A COORDINATED APPROACH
One way to determine the level of commitment by the G7 to advance gender equality is to take count of the number of collective, future-oriented, politically binding commitments made at each summit. The G7’s first gender-related commitment was in 1996, when leaders pledged to ensure that women benefit fully and equally from the recognition of human rights and fundamental freedoms. Until recently, G7 commitments on gender equality remained very sporadic and specific, often focusing on a different element each year. It was not until 2015 that the number of commitments increased significantly to 32 and included a wide range of policy areas, such as vocational training, sexual violence prevention, and female economic empowerment and inclusion.
This increase was likely due to the prioritisation of gender equality on the summit agenda for the first time. Since then, the number of gender commitments has continued to increase, including at Taormina in 2017 with 69 – the most to date. Taormina’s gender commitments covered a variety of topics including female entrepreneurship, health, poverty alleviation, and science, technology, engineering and mathematics (STEM).
Further measures to determine the G7’s commitment to gender equality include assessing compliance with commitments. The G7 Research Group has measured 19 commitments over the 21 years the G7 has been making promises on gender. The G7 has averaged a compliance score of 75%, below the overall G7 compliance average of 81%. Canada and the United States tend to be among the high compliers and Russia the lowest.
According to the International Monetary Fund (IMF), gender equality in G7 countries has improved steadily since 1990, which coincides with the adoption of the Beijing Declaration at the Fourth World Conference on Women, a United Nations resolution that outlined principles to achieve equality between men and women. The IMF’s conclusion is based on the UN’s Gender Development Index, which measures gender gaps by accounting for disparities between women and men in three basic dimensions of human development: health, knowledge and living standards. According to this measure, many G7 members score fairly highly: Germany, Canada and the United States are among the top 10 worldwide. Russia is again the lowest ranked member at 49.

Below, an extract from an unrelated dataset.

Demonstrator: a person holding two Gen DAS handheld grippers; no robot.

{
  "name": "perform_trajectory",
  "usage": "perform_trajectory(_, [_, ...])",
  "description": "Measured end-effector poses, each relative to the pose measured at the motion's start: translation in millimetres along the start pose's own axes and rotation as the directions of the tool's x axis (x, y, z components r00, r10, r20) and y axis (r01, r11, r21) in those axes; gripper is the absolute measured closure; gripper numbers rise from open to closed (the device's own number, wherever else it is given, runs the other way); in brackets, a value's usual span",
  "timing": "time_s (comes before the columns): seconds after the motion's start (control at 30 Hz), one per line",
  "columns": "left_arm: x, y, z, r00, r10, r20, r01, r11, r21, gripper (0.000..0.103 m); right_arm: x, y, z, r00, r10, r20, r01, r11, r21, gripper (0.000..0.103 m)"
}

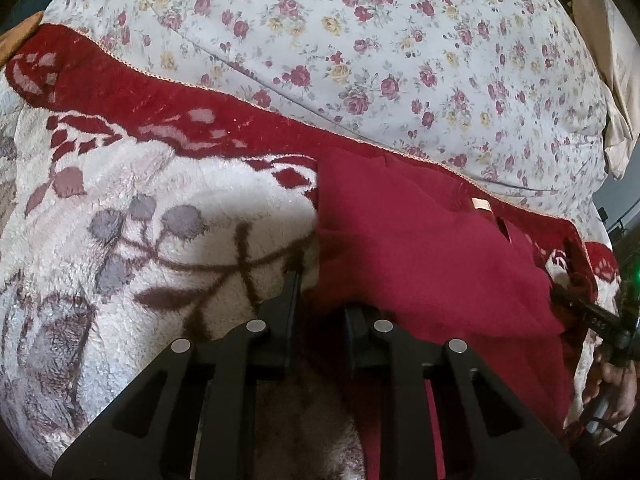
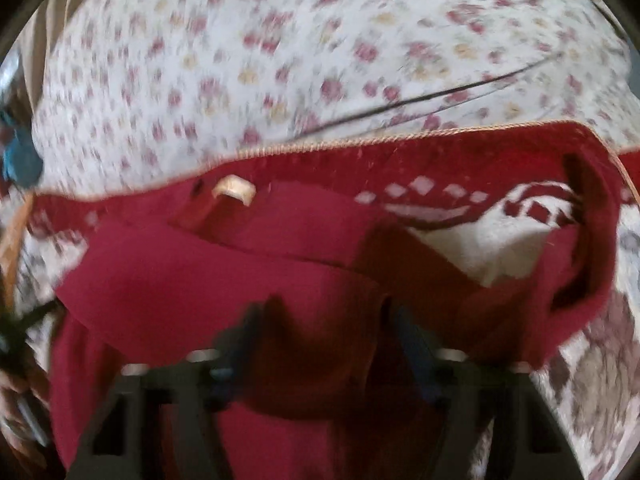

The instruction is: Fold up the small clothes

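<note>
Both wrist views close, low over bed; share red garment (image 1: 420, 248) (image 2: 208, 280), floral sheet (image 1: 360, 40) (image 2: 280, 60).

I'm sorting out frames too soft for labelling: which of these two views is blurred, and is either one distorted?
Left wrist view: sharp, the red garment and plush blanket show texture, with fisheye bending at the edges. Right wrist view: motion-smeared throughout, the floral sheet streaked and the right gripper soft-edged; same fisheye curvature, dark corners.

Nothing legible from my grippers, the pale tag (image 1: 481, 205) on the red garment (image 1: 420, 256) too small to read
</note>
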State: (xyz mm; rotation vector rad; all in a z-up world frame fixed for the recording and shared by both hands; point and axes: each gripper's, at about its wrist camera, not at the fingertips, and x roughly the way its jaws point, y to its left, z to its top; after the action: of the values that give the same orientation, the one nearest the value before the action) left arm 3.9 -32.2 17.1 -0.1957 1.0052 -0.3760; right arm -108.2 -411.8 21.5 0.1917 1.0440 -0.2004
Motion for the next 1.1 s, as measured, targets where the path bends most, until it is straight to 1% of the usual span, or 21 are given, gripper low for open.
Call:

Despite progress, gaps still exist in women’s labour force participation rates, which remain 17 percentage points lower than men’s. There is still a wage gap of 14% between men and women, and the number of men at the managerial level is almost double the number of women. On top of this, 70% of unpaid care work is carried out by women. These figures are, of course, all related.
THE NEED FOR CONSENSUS
To improve compliance with their gender equality commitments and to advance gender parity at home and abroad, G7 members need to reiterate their commitment to women’s rights, including equal pay for equal work, land ownership rights, sexual and reproductive rights, and the elimination of violence against women. This is particularly important as the current US administration continues to signal a desire to roll back policy measures implemented
to empower women.
Beyond that, Canada has an opportunity to lead other G7 members in adopting a ‘gender-based analysis plus’ to government policies and gender-based budgeting. This encourages governments to assess how their policies influence their citizens differently depending on sex, gender, race, ethnicity, religion, age and disability. The Canadian presidency has set out a framework to make significant progress at the G7 summit, including through engaging relevant actors and experts. The real test, however, will be whether consensus can be reached as a group on these issues.